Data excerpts
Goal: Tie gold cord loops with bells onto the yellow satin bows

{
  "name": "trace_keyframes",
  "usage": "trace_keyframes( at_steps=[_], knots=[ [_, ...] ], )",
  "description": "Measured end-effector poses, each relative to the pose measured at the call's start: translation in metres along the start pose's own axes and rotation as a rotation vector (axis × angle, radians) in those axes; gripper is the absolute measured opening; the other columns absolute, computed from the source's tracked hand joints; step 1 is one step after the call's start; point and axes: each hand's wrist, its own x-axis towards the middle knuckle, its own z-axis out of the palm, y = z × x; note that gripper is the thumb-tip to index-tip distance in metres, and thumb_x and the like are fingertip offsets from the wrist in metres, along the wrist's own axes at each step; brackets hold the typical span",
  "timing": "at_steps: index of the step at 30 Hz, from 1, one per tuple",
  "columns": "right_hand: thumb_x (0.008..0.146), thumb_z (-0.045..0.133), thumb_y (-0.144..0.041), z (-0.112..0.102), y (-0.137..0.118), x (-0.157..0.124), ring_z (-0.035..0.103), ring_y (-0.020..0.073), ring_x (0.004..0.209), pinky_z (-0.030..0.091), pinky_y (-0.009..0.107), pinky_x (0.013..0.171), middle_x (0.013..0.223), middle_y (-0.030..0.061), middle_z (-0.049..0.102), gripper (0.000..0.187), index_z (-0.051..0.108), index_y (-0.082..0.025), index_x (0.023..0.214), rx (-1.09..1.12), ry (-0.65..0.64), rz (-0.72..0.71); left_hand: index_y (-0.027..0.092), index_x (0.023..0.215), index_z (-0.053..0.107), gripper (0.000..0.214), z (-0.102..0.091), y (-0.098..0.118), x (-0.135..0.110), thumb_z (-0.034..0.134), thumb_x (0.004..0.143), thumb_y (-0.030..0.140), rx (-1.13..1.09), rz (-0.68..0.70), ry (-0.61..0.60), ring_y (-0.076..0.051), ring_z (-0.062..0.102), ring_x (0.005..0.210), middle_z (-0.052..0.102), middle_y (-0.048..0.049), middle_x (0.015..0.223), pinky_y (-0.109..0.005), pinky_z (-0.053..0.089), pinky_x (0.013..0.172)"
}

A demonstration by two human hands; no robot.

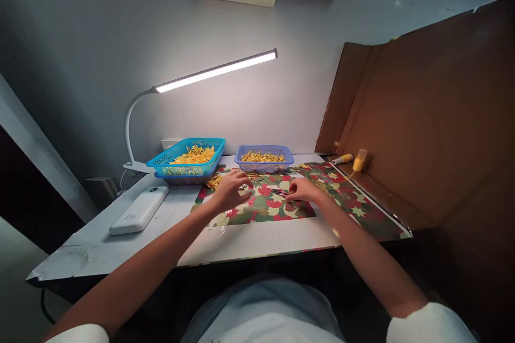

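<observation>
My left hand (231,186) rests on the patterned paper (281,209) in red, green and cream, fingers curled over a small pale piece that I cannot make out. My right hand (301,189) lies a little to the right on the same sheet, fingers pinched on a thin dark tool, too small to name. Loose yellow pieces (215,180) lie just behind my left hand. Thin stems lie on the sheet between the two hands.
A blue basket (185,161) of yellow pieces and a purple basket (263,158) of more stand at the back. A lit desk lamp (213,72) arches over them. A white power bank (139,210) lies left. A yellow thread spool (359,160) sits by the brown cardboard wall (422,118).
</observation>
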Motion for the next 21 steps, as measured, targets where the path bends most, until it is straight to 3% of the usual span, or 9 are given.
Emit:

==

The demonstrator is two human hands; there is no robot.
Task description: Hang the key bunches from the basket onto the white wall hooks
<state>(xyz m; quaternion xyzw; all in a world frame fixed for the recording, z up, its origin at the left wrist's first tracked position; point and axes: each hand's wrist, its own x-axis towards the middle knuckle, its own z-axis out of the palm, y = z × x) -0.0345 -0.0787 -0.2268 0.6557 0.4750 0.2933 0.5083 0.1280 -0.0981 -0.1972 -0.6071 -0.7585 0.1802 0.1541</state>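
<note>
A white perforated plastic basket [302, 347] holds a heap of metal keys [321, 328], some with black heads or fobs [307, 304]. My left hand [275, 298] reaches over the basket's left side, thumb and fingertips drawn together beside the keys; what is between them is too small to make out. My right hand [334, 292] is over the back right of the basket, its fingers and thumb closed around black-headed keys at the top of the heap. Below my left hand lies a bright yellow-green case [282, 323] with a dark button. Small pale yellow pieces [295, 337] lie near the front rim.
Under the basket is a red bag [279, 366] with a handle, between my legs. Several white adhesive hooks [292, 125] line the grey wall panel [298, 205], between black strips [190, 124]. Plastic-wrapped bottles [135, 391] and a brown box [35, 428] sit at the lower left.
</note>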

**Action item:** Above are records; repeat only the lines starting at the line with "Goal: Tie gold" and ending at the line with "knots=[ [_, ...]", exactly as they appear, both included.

**Your response:**
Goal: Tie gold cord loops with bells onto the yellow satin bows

{
  "name": "trace_keyframes",
  "usage": "trace_keyframes( at_steps=[_], knots=[ [_, ...] ], )",

No more output will be given for this exercise.